アマゾン「大半が週5日出社を支持」発言が波紋、従業員500人超がCEOに撤回要求
アマゾンの500人を超える従業員はこのほど、アマゾン・ウェブ・サービス(AWS)のマット・ガーマン最高経営責任者(CEO)に対し、「週5日出社」義務化に関する先の発言と方針の再考を求める書簡を送った。 米経済ニュースサイトのビジネスインサイダーが入手した書簡は「AWSとアマゾンの従業員が顧客のために日々たゆまぬ努力と革新に取り組んでいる中、10月17日のAWSの全社会議で、週5日出社の方針に関するデータに基づかない説明を聞いて愕然とした」という文言で始まる。 さらに「週5日出社を厳格に求め、このような方法で会社のミッションに貢献できない、あるいは貢献しようとしない従業員に『(働く)会社は他にもある』と言うことで批判的な意見を封じ、そうすることで私たちの文化や未来を損なっている」と書かれている。 ガーマンは先月、自身が話をした従業員の大半は週5日出社を支持していると全社会議で述べた。また、出社したくない人には転職を勧めるようなことも示唆している。 ガーマンは、現在の週3日出社はうまくいっていないと主張。「大した成果は上がらなかった。従業員の出社日が重ならないことが多いため、互いに協力し、学び合うことができなかった」と指摘している。 書簡には523人の従業員が署名しており(うち172人は氏名も明記)、ガーマンの発言は「多くの従業員の考えに矛盾している 」と書かれている。 アマゾンは10月31日に第3四半期決算を発表し、それによるとクラウド部門の堅調な成長に牽引されて売上高は前年同期比11%増となった。AWSの売上高は同19%増の275億ドル(約4兆1840億円)に達し、前年同期の12%増から成長は加速した。

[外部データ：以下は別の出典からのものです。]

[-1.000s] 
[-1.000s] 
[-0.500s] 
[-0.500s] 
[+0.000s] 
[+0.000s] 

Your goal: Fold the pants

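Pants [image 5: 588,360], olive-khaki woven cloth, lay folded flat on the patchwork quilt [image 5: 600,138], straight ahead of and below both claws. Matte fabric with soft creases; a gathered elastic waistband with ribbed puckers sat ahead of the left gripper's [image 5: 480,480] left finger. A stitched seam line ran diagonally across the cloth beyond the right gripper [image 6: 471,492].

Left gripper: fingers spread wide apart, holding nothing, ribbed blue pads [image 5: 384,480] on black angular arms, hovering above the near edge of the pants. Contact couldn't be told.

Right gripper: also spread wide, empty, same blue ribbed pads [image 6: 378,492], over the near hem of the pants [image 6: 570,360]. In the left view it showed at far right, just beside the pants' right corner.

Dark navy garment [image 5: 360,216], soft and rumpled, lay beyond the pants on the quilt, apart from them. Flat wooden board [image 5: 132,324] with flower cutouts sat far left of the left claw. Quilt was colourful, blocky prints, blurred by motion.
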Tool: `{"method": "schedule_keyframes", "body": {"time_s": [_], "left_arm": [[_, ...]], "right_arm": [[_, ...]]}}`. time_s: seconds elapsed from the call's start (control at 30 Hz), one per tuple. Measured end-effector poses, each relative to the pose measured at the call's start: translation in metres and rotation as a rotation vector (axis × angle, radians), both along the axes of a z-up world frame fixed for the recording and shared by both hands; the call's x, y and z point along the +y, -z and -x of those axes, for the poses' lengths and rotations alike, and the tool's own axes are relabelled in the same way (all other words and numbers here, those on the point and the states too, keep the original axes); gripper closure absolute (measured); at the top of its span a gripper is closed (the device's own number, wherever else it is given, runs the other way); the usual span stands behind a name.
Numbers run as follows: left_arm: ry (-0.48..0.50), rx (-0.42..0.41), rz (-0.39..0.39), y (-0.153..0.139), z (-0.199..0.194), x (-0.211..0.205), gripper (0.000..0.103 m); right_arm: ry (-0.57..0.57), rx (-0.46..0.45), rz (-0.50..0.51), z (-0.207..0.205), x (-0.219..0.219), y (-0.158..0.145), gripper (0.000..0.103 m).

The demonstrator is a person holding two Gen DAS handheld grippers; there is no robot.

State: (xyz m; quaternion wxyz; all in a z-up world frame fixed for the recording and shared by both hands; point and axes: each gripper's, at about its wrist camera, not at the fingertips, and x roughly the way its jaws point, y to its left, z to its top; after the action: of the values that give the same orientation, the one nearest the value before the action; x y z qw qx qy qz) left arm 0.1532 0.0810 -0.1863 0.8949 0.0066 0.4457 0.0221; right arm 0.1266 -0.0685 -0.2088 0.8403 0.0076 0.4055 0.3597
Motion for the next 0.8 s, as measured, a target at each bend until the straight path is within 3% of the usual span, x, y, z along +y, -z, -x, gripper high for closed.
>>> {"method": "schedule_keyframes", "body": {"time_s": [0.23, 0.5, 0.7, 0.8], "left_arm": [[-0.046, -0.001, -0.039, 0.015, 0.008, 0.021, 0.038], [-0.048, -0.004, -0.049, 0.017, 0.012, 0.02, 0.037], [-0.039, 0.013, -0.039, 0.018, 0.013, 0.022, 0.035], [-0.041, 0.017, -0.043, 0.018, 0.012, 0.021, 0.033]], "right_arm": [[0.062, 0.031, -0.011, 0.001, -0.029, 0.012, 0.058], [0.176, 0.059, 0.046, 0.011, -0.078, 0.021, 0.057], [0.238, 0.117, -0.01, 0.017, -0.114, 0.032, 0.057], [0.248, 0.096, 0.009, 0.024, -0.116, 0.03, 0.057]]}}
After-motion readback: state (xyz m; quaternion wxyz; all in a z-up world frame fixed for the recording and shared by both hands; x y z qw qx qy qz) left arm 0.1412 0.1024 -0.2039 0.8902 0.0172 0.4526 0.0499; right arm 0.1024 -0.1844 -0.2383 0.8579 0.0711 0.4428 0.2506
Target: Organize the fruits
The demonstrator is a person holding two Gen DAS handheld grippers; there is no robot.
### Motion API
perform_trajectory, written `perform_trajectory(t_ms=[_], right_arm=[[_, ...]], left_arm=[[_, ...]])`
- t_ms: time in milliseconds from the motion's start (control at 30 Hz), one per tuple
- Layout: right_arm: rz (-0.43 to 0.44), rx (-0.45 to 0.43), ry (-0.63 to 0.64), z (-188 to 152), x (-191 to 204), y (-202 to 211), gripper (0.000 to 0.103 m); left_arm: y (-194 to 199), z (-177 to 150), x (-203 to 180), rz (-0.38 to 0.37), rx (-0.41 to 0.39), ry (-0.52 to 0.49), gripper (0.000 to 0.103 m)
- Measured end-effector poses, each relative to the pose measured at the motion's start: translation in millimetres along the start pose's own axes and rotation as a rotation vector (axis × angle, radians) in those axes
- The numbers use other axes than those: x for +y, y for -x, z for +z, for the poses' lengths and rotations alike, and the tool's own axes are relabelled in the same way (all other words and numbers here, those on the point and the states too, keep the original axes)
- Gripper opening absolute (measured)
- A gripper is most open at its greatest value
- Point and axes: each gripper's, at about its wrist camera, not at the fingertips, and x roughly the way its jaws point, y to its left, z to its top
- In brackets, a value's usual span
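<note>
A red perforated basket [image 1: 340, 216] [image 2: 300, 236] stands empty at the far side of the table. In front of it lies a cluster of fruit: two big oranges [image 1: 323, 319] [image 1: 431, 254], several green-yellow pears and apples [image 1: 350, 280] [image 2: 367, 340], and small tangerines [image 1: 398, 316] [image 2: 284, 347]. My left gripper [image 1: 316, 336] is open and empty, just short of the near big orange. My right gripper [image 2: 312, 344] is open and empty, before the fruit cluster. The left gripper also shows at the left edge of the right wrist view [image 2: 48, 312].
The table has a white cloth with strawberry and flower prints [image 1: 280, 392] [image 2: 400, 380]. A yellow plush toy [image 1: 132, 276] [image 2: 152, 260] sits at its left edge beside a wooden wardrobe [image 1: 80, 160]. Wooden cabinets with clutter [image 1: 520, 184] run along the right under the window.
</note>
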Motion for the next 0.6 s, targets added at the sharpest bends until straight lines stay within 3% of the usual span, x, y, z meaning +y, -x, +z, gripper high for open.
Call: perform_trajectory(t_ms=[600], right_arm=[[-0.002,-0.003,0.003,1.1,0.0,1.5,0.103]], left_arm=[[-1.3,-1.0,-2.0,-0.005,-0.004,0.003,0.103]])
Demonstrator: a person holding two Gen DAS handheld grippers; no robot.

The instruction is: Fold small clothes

アマゾンの多くの従業員が「怒りに駆られた求人応募」をして転職先を探しているという
アマゾンのアンディ・ジャシーCEOは9月に、来年1月2日から週5日出社に戻す方針を発表した。 「過去5年間を振り返り、オフィスで一緒に過ごすことの利点は大きいと確信している」と通達に書いた。出社のメリットについて、「チームメイトが社の文化を学び、模範となり、実践し、強化することがより容易になること、共同作業やアイデアの出し合い、発案がよりシンプルかつ効果的に行えること、互いに教え学び合うことがこれまでよりもシームレスになること、そしてチームメンバーのつながりがより深まる傾向にあること」と説明した。 ジャシーは、過去1年3カ月にわたる週3日出社の経験から、対面で業務を行う方が利点が大きいと確信を深めるに至ったと述べた。 週5日出社の方針に従業員はすぐさま反発した。米ビジネス誌のフォーチュンは、アマゾンの多くの従業員が「怒りに駆られた求人応募」をして転職先を探しているようだと報じた。 書簡に署名した従業員らは、週5日出社は一部の従業員により大きな影響を与えると主張している。ここには育児中の人、特に幼い子どもを持つ人や、家族を介護をする人が含まれる。加えて、多様な神経学的特性を持つ従業員や、心身の障害を抱える従業員が困難に直面すると指摘している。就労ビザで働く従業員は特に立場が弱く、週5日出社の方針に従うか、仕事を辞めれば現在の住まいから追われるリスクがある。 アマゾンの広報担当者のマーガレット・キャラハンは「一部の従業員にとっては移行期となる可能性があることを理解している。だからこそ、コロナ禍以前のような出社を義務化するまでまだかなり時間がある段階でこの指針を共有している。また、高齢者介護サービスやペットシッターへのアクセス、信頼できる介護者を見つけることができるオンライン紹介サービスの無料利用など、勤務地に応じて多くのリソースを従業員に提供している」と電子メールで説明した。 キャラハンによると、同社は出勤の手段に柔軟性を持たせられるよう、さまざまな通勤手当や通勤サービスを提供している。これらの措置は地域によって異なり、都市圏では公共交通機関にかかる費用の負担や補助、無料の通勤シャトル、ライドシェアや相乗り、自転車通勤のための毎月の手当などがある。また、自転車通勤の従業員は敷地内の駐輪場所やシャワー施設を利用できるほか、施設の駐車料金も補助される。